YOUR GOAL :: Below are some records; find each line that carries the word "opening" and copy it.

(Stored data entries)
↓

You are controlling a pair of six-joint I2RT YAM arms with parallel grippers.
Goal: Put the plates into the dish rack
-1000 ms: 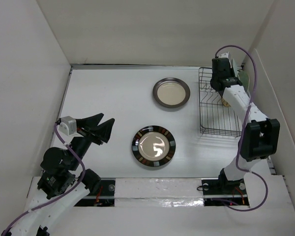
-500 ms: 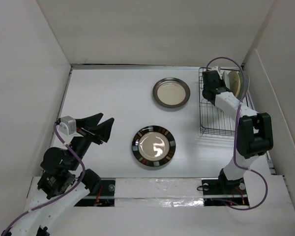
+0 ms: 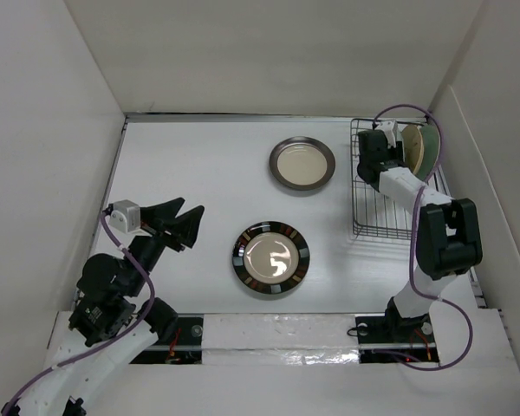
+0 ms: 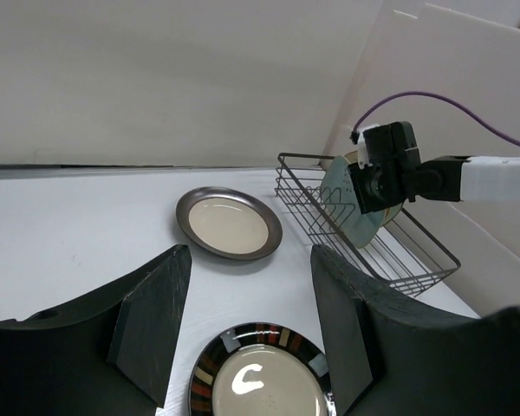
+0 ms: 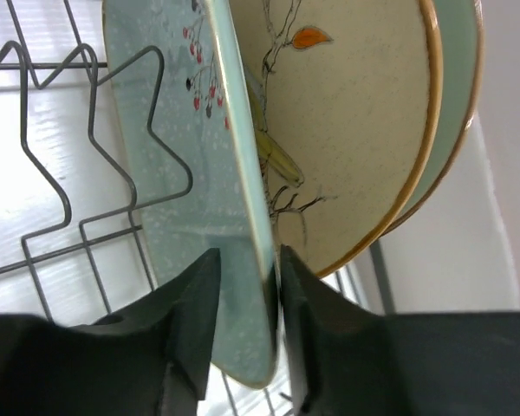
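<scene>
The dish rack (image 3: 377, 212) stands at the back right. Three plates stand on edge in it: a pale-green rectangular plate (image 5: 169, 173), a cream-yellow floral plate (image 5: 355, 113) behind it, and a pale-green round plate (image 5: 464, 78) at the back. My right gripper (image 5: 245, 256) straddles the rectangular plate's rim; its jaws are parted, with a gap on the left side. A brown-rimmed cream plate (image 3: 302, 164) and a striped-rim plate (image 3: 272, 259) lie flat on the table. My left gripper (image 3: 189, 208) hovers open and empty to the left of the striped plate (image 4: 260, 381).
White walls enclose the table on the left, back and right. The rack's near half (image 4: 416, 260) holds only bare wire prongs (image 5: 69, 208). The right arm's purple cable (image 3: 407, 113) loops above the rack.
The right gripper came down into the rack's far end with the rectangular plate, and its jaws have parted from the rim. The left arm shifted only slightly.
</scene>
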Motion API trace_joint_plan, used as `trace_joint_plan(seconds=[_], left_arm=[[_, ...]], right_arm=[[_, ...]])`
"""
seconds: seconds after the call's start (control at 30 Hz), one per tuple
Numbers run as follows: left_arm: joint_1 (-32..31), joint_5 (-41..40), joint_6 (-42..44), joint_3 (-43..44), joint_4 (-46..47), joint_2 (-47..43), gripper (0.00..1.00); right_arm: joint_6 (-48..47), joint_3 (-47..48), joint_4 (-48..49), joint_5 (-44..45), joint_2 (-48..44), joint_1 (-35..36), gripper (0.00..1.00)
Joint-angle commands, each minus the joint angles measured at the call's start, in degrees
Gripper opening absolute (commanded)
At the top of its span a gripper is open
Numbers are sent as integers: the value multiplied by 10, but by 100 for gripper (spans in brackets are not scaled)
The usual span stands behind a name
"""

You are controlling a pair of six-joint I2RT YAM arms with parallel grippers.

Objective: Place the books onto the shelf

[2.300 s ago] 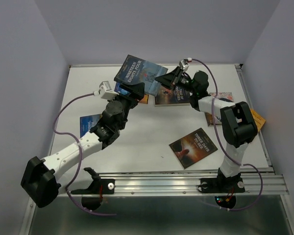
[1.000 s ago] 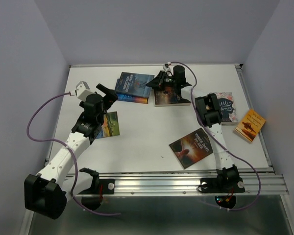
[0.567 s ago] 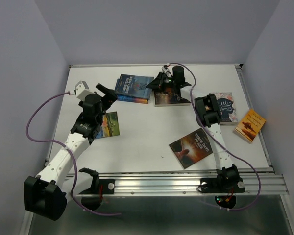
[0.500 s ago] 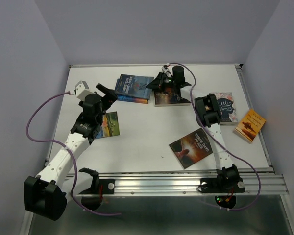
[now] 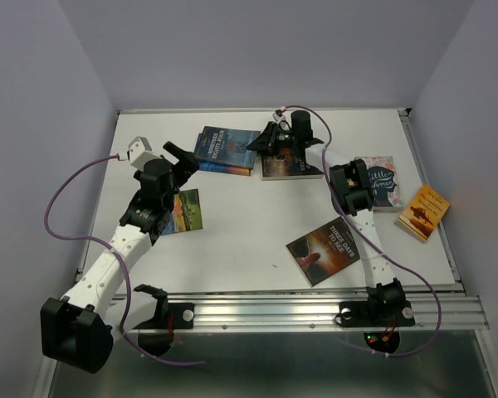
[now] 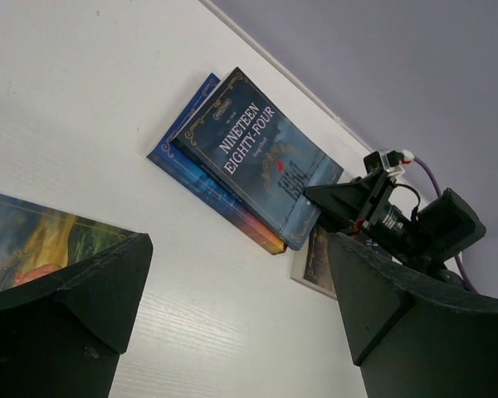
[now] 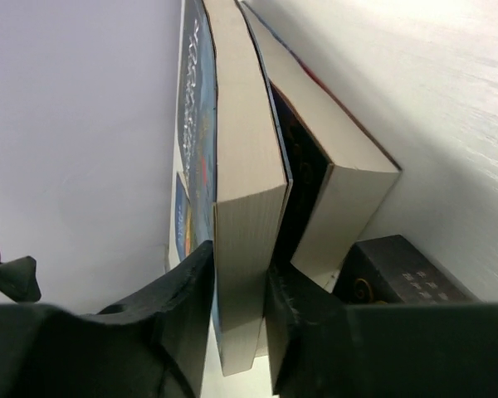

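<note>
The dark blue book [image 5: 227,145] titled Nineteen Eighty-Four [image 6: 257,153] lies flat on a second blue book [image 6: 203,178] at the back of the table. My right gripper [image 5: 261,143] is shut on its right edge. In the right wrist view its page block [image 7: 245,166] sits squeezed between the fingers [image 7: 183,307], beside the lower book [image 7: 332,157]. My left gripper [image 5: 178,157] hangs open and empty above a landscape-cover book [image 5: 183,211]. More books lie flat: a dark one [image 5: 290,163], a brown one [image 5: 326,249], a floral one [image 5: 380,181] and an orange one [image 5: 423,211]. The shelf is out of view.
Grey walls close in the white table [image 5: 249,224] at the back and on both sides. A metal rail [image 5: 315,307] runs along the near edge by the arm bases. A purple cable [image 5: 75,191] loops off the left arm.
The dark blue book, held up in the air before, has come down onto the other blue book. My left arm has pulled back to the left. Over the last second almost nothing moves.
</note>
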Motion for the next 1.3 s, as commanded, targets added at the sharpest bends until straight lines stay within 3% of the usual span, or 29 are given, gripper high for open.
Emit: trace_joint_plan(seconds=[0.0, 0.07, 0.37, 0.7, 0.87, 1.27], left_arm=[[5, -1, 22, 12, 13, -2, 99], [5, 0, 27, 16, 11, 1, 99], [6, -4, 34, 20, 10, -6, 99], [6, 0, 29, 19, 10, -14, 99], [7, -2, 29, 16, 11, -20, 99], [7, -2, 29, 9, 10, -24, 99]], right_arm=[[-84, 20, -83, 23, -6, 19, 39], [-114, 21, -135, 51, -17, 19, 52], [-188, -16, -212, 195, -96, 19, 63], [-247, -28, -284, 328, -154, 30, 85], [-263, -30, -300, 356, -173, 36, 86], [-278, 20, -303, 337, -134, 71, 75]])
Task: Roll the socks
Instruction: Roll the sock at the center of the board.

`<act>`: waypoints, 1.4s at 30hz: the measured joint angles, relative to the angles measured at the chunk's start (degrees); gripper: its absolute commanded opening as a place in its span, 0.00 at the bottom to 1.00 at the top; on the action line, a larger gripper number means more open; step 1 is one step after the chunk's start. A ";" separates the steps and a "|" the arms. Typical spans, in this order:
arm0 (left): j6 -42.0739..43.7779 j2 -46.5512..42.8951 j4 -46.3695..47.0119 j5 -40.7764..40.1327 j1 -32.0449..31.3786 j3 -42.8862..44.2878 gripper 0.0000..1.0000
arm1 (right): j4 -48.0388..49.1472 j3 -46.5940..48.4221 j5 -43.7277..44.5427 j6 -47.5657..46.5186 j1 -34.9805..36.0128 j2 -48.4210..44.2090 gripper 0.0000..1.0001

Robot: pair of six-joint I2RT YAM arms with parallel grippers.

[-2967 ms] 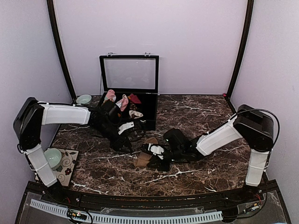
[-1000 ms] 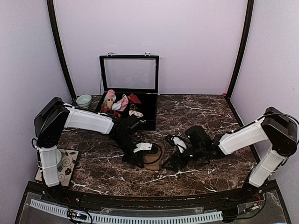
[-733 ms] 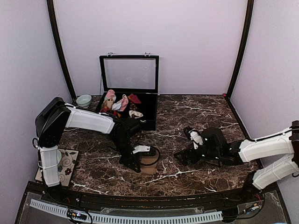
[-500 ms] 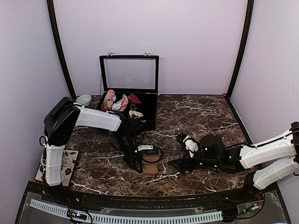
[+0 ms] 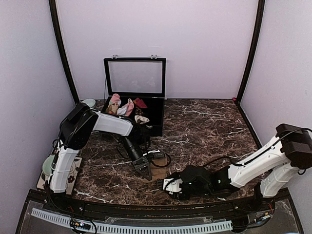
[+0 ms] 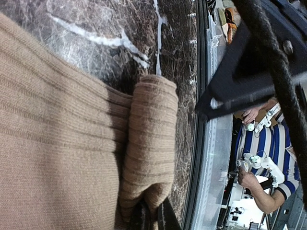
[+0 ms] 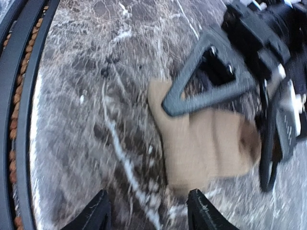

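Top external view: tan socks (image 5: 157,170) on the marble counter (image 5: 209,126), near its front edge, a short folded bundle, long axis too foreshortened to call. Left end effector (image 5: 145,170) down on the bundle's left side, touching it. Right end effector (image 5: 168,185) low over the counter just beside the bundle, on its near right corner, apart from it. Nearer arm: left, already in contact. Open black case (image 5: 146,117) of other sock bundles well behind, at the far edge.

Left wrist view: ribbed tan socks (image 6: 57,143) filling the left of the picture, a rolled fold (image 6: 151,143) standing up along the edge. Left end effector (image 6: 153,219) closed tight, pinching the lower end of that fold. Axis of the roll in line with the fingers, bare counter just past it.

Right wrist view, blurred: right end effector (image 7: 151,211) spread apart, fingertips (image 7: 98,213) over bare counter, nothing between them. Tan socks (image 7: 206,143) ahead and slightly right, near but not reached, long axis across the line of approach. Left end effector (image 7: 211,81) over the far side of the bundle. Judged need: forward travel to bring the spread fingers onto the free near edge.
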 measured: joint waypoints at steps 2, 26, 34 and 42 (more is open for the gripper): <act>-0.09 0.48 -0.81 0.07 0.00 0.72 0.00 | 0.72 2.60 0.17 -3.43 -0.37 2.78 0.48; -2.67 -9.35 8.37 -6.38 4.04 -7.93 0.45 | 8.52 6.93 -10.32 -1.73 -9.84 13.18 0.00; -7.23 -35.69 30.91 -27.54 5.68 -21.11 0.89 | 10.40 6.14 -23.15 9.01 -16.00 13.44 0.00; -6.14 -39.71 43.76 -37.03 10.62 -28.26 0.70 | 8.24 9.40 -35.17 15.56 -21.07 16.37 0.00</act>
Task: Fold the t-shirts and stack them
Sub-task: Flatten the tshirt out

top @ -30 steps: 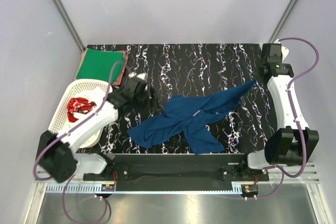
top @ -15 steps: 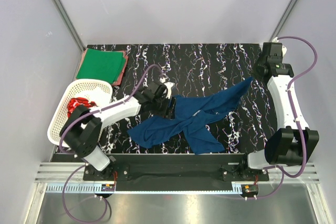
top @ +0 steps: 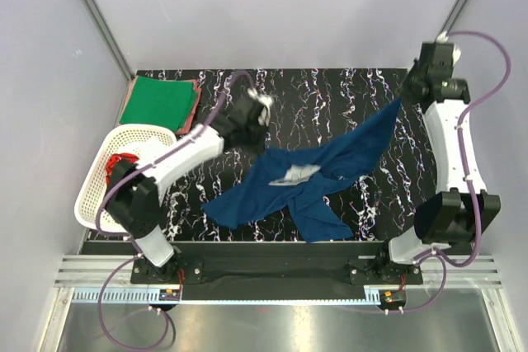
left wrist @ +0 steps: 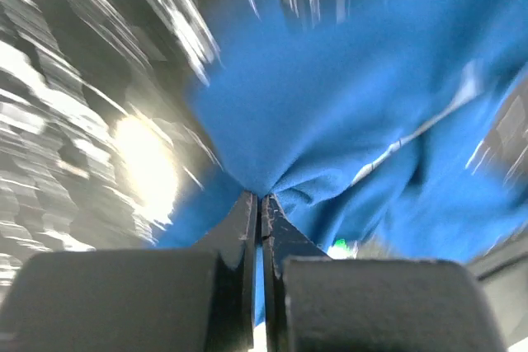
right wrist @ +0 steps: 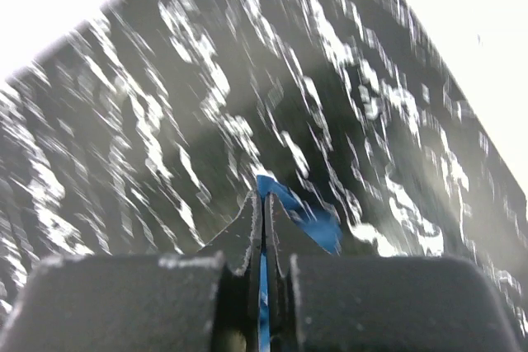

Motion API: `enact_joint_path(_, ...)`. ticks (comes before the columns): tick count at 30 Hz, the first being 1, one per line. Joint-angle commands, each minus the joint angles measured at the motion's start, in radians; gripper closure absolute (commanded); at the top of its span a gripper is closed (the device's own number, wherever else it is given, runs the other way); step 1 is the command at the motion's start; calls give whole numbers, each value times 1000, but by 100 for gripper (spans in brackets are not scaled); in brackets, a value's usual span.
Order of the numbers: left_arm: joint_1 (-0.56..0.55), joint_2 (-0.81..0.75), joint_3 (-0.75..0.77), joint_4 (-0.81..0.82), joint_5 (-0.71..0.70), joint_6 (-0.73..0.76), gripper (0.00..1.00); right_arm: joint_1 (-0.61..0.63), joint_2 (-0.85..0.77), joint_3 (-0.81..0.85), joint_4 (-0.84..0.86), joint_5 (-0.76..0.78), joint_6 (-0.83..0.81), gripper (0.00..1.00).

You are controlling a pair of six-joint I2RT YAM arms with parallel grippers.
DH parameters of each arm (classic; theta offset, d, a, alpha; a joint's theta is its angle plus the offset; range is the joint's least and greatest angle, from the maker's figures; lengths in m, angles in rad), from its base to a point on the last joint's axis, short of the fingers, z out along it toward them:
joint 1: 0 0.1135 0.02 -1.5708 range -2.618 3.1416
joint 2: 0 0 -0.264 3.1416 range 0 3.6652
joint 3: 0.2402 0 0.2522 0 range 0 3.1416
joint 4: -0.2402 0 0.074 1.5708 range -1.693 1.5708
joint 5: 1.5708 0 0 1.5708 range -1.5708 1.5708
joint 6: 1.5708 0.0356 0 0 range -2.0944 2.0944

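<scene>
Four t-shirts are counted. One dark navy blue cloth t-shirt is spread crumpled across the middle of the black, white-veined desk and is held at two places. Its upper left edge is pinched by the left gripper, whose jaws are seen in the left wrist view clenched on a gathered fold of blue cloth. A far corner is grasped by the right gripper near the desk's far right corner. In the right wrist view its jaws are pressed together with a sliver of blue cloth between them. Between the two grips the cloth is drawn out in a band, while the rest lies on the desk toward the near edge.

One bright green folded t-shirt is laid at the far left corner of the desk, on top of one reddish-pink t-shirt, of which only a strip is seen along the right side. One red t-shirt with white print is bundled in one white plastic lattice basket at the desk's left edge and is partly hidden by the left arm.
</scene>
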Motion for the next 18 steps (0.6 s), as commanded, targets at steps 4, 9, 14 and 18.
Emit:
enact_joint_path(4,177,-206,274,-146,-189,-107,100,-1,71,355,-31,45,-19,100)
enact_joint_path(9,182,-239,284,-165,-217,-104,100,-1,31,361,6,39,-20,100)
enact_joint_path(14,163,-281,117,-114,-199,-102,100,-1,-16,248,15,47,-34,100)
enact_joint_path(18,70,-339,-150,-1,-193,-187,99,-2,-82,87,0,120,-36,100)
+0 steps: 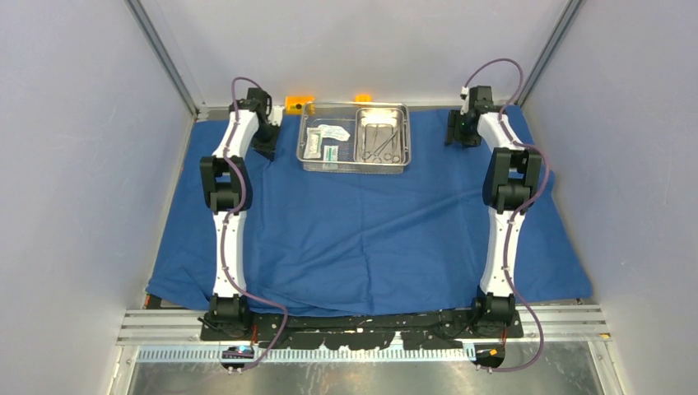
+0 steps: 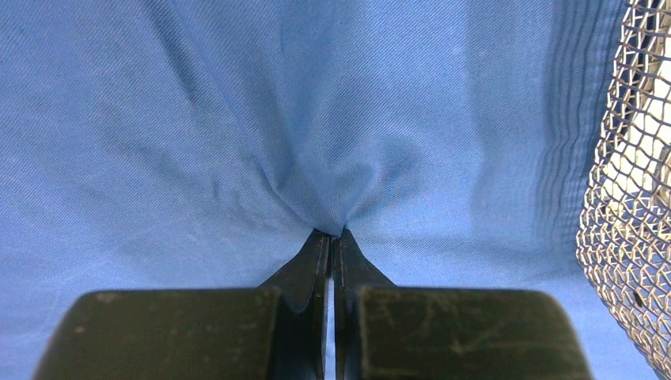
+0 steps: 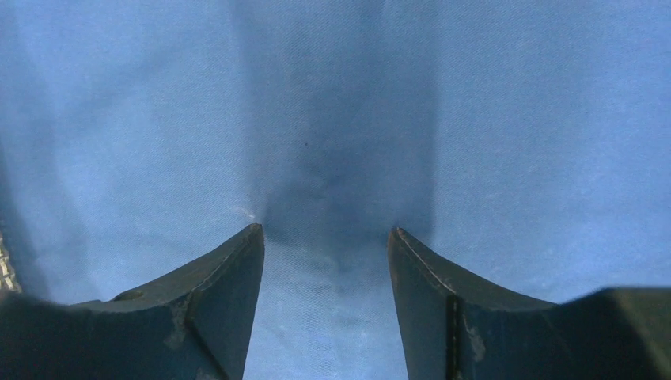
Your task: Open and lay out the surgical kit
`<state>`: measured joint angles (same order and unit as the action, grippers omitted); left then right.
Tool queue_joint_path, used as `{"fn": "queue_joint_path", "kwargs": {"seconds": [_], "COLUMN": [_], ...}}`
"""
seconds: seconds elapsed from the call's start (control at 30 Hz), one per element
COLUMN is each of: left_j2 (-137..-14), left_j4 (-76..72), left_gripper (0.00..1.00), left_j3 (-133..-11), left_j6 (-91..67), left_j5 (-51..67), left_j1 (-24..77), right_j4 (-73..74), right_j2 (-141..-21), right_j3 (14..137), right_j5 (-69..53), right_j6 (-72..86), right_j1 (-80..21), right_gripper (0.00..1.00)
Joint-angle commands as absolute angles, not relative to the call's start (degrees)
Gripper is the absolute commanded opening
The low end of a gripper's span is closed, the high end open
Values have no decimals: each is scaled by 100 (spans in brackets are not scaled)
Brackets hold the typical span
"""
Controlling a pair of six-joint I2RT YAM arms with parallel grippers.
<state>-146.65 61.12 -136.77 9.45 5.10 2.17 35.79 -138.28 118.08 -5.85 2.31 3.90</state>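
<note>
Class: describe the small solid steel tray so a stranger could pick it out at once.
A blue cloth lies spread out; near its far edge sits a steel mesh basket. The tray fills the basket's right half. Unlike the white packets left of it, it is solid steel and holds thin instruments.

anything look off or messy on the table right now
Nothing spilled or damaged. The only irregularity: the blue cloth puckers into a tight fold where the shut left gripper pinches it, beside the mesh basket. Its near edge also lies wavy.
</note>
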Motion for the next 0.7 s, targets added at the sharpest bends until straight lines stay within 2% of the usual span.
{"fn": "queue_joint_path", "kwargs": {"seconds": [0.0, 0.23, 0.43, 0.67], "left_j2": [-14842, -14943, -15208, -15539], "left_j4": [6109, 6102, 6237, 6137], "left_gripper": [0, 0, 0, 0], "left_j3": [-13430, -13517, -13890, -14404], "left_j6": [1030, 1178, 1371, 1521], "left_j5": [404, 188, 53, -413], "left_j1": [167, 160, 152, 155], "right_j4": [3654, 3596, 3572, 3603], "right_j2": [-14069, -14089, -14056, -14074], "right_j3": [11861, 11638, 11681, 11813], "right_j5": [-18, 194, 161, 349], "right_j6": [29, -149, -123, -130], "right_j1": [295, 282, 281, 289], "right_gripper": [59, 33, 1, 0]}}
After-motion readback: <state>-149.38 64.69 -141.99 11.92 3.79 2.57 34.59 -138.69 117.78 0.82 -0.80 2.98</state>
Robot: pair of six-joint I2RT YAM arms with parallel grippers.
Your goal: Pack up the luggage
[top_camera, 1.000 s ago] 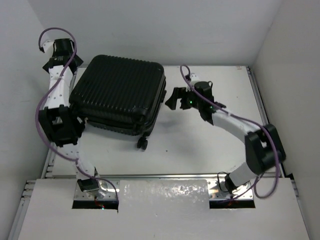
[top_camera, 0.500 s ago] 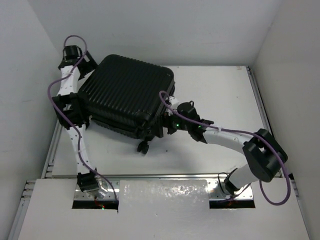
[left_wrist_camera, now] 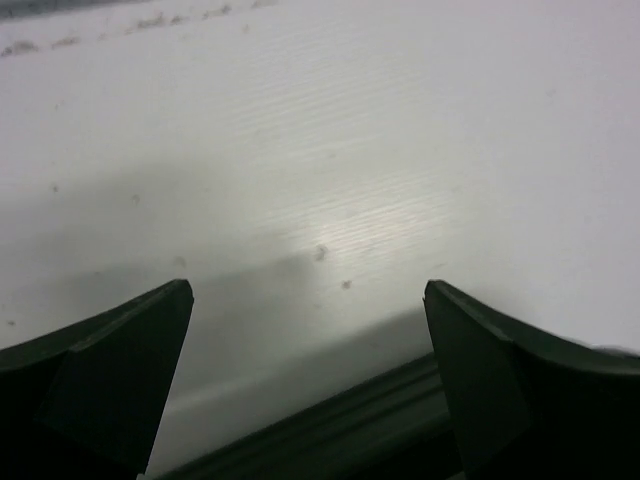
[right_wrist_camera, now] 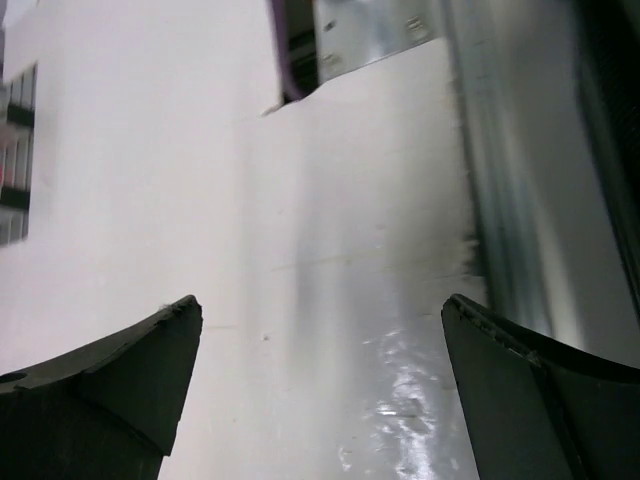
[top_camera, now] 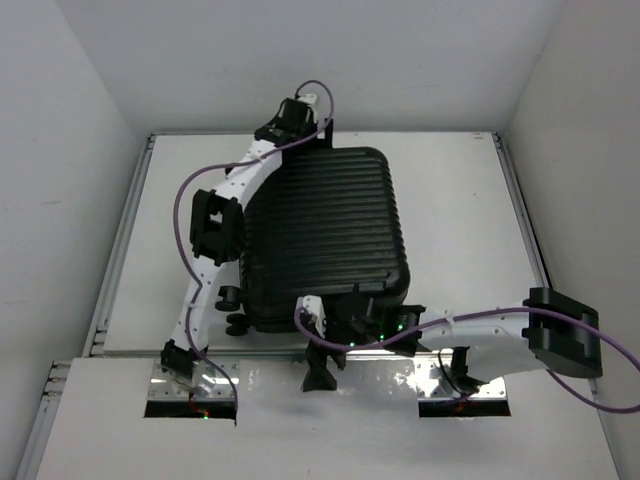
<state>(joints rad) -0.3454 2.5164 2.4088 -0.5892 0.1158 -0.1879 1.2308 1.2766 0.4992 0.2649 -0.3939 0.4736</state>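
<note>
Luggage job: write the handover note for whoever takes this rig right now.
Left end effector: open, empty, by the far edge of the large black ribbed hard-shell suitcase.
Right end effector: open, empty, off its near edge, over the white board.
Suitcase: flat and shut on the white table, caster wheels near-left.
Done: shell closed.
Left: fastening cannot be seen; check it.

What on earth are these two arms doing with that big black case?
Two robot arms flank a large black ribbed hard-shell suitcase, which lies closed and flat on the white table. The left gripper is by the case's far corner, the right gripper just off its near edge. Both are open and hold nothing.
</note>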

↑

SOLUTION TO THIS EXERCISE ::
Gripper opening absolute (commanded)
`<act>`: waypoints, 1.4s at 30hz: the measured joint angles, relative to the angles measured at the chunk's start (degrees); gripper: its absolute commanded opening as a place in its span, 0.00 at the bottom to 1.00 at the top; on the action line, a larger gripper number means more open; step 1 is one step after the chunk's start. A ";" separates the steps and a "|" the arms. Typical spans, in this order:
Gripper is the absolute commanded opening

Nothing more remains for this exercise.